Josh and I met in person a few weeks after my eighteenth birthday. It was over B grade Italian food in Boardbeach and the iPhone had just been released and seemed to get more of Josh’s attention than the $210 Sass and Bide top I had bought for the occasion.
I had first connected with Josh through his Facebook fan page, which I messaged after I realised that he had resigned from the radio station that I listened to on my drive to work. I wanted to encourage him, and I wanted him to know that someone noticed he was gone. It was the most innocent email i’ve ever sent, and to be honest, I never really wanted to hear back.
Fast forward five years, after half a decade of pure friends zone, world travel, ex boyfriends and countless postcards- Josh asked me to hang out with him forever. It was Friday 13th January, exactly 6 weeks from the night Josh told me he had been in love with me since that first crappy dinner. He didn’t have a ring, heck, he didn’t even have a plan- but all I was obsessed with him and in my bones it felt right.
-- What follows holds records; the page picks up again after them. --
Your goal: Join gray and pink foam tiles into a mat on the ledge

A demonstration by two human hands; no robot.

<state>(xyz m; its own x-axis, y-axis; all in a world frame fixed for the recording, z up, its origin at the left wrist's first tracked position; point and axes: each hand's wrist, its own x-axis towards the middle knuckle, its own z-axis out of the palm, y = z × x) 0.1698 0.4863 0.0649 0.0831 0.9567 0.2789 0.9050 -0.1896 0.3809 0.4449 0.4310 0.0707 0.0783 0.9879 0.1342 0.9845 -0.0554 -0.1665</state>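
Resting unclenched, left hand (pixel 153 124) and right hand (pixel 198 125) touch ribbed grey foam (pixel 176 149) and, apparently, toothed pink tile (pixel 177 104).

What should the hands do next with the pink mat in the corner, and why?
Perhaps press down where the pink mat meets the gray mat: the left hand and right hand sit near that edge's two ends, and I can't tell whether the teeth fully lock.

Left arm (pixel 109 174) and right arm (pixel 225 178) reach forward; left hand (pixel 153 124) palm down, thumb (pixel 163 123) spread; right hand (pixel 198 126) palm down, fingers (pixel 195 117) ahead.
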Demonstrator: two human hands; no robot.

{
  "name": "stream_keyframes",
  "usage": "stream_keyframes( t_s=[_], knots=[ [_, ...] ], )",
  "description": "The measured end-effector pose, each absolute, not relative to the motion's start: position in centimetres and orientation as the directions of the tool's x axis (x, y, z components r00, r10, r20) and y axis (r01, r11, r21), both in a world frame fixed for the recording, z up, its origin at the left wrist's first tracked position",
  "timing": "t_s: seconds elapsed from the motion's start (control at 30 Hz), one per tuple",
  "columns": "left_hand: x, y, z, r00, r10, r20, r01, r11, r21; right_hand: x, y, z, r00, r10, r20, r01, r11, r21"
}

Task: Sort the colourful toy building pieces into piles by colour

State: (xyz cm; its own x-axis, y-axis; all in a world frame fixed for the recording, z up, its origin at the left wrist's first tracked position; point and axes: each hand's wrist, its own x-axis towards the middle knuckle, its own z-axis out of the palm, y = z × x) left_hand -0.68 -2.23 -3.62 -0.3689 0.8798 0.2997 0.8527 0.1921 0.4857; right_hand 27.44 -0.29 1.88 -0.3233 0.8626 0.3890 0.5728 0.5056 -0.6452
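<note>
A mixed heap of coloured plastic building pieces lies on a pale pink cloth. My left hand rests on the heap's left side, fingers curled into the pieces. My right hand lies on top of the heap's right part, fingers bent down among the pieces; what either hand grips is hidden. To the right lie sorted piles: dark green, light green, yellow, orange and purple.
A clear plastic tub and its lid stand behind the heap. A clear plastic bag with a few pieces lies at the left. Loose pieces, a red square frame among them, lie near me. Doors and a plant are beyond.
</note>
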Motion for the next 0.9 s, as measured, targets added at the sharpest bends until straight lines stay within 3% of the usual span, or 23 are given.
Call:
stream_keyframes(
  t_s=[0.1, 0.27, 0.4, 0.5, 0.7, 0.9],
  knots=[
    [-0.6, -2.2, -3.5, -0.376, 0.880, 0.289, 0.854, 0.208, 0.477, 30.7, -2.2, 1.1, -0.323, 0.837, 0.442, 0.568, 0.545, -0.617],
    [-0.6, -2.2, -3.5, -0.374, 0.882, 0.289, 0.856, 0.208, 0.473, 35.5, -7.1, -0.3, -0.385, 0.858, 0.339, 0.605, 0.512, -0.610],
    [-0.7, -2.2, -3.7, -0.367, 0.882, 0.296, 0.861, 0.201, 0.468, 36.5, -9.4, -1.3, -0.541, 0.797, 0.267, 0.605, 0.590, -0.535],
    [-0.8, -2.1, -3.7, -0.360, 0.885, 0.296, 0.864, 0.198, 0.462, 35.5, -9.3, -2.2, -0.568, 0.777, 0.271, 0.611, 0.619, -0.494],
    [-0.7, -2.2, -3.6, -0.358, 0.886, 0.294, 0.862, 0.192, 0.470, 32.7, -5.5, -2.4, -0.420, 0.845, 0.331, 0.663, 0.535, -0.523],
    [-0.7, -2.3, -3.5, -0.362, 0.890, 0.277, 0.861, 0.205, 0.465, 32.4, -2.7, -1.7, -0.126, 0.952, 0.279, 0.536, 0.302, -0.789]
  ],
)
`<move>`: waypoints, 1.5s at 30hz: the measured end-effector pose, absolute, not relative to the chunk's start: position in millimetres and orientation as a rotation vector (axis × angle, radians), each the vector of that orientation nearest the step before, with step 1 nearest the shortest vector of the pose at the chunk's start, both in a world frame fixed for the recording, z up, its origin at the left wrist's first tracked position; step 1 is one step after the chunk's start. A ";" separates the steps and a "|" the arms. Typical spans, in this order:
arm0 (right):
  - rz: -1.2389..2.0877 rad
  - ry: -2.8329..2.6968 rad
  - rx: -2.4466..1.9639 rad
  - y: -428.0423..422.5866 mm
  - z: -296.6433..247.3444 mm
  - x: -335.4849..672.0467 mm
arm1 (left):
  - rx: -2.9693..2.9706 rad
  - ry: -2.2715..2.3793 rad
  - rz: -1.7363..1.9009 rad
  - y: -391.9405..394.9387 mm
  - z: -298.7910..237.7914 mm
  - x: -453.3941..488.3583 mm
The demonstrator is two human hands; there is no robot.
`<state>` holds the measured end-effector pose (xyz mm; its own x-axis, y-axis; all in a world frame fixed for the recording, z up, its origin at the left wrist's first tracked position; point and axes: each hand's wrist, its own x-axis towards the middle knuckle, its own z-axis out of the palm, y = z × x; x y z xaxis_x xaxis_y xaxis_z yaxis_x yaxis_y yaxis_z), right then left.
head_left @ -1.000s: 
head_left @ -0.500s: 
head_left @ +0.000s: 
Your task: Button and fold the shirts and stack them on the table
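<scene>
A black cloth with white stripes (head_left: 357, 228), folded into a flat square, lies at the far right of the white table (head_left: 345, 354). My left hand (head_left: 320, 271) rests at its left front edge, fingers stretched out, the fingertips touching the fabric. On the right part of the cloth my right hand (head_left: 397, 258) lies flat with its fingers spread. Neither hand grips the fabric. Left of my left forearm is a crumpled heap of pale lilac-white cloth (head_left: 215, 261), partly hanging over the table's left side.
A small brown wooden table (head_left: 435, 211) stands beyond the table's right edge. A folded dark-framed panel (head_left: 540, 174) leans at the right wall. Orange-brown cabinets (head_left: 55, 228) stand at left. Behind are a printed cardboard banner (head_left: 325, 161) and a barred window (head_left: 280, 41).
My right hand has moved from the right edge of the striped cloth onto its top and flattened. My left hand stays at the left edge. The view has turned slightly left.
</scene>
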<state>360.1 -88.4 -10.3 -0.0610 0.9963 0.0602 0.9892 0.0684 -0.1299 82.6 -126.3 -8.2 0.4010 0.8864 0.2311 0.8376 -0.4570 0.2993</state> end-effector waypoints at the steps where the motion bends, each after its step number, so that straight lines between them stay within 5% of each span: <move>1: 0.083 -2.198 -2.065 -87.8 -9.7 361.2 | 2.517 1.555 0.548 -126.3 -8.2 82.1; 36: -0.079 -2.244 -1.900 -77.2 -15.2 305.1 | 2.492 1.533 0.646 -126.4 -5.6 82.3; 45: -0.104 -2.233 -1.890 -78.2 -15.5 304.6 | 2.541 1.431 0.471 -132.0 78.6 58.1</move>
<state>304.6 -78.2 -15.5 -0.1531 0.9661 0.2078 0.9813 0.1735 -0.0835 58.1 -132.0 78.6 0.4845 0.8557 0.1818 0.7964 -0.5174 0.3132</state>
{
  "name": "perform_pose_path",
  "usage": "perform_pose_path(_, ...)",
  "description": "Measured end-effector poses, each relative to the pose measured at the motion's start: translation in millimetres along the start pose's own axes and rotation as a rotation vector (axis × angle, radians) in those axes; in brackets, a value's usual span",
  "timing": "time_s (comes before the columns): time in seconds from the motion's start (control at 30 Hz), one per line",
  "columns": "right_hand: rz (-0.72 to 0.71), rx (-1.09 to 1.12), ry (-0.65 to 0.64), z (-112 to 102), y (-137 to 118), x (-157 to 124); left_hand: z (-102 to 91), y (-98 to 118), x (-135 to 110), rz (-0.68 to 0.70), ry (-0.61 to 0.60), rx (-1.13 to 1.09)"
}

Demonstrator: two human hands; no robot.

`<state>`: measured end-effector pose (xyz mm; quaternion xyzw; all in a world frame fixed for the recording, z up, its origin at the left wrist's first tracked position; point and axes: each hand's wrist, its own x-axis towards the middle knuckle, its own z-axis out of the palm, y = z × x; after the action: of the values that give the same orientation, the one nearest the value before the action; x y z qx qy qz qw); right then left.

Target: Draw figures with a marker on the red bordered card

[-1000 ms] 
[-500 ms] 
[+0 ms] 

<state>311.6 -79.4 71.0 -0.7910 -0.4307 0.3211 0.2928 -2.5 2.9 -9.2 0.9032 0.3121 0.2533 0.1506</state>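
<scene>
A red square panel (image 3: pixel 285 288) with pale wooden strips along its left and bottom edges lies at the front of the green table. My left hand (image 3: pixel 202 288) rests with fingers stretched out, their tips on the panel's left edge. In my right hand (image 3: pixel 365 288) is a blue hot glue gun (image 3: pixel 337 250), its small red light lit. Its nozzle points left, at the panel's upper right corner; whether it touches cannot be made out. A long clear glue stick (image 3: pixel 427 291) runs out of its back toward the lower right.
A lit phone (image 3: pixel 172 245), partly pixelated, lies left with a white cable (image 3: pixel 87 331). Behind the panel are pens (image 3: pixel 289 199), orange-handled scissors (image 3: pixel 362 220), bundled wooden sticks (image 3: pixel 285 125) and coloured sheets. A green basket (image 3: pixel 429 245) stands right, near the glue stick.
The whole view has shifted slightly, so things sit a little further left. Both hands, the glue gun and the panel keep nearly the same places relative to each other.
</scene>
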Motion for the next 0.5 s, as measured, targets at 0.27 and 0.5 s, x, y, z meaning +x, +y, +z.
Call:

It was clear that we couldn’t be more different- He was chaotic and went with the flow, I was/am an organised stress head. We came from different families and backgrounds that were worlds apart- but I knew this was it. I remember looking at him and thinking that he had such a good heart. That he treated the homeless man the same as he treated the CEO- he was someone you couldn’t help but want to be around. As he was kneeling down on the beach in Cairns blabbering on about how much I meant to him- all I remember thinking was- “One thing that will never change, he’ll always be this amazing person. I just want to be a part of his life.”
Almost three years on, and I still think the same thing..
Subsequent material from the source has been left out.